**EXERCISE OBJECTIVE:**
Your response should consist of the full data, set down exactly.

SUPPLIED INFORMATION section start

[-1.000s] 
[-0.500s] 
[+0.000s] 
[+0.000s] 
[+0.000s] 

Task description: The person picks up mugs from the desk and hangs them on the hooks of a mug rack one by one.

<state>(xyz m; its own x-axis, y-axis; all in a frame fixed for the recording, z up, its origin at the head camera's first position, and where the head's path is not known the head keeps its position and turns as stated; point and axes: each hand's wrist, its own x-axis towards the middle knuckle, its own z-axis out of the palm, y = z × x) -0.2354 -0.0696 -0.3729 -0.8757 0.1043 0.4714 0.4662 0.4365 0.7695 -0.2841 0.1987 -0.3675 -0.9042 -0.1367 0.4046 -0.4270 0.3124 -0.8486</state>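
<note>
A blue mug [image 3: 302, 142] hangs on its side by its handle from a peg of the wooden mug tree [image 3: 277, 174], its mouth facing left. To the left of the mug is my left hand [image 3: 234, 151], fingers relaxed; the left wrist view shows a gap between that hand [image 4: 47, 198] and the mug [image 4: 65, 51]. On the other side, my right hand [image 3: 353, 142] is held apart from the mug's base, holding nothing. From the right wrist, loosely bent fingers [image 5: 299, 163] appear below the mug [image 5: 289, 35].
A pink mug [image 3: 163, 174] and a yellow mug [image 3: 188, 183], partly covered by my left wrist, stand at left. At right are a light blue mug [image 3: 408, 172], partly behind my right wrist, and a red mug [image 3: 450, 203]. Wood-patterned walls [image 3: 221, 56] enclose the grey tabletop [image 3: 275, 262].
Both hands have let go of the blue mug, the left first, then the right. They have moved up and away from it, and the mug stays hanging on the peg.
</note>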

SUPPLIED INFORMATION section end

**TASK SOLUTION:**
[-1.000s] 
[-0.500s] 
[+0.000s] 
[+0.000s] 
[+0.000s] 

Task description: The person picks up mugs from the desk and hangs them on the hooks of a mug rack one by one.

<state>(xyz m; its own x-axis, y-axis; all in a frame fixed for the recording, z up, its origin at the head camera's first position, and where the head's path is not known the head keeps its position and turns as stated; point and axes: each hand's wrist, its own x-axis towards the middle knuckle, its own z-axis out of the palm, y = z × x) -0.2354 -0.0696 -0.3729 -0.8757 0.1043 0.4714 0.4662 0.4365 0.7695 -0.2841 0.1987 -0.3675 -0.9042 -0.1367 0.4046 -0.4270 0.3124 -0.8486</state>
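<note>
A blue mug [image 3: 302, 142] hangs on its side by its handle from a peg of the wooden mug tree [image 3: 277, 174], its mouth facing left. To the left of the mug is my left hand [image 3: 234, 151], fingers relaxed; the left wrist view shows a gap between that hand [image 4: 47, 198] and the mug [image 4: 65, 51]. On the other side, my right hand [image 3: 353, 142] is held apart from the mug's base, holding nothing. From the right wrist, loosely bent fingers [image 5: 299, 163] appear below the mug [image 5: 289, 35].
A pink mug [image 3: 163, 174] and a yellow mug [image 3: 188, 183], partly covered by my left wrist, stand at left. At right are a light blue mug [image 3: 408, 172], partly behind my right wrist, and a red mug [image 3: 450, 203]. Wood-patterned walls [image 3: 221, 56] enclose the grey tabletop [image 3: 275, 262].
Both hands have let go of the blue mug, the left first, then the right. They have moved up and away from it, and the mug stays hanging on the peg.
</note>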

Nothing further belongs to this answer.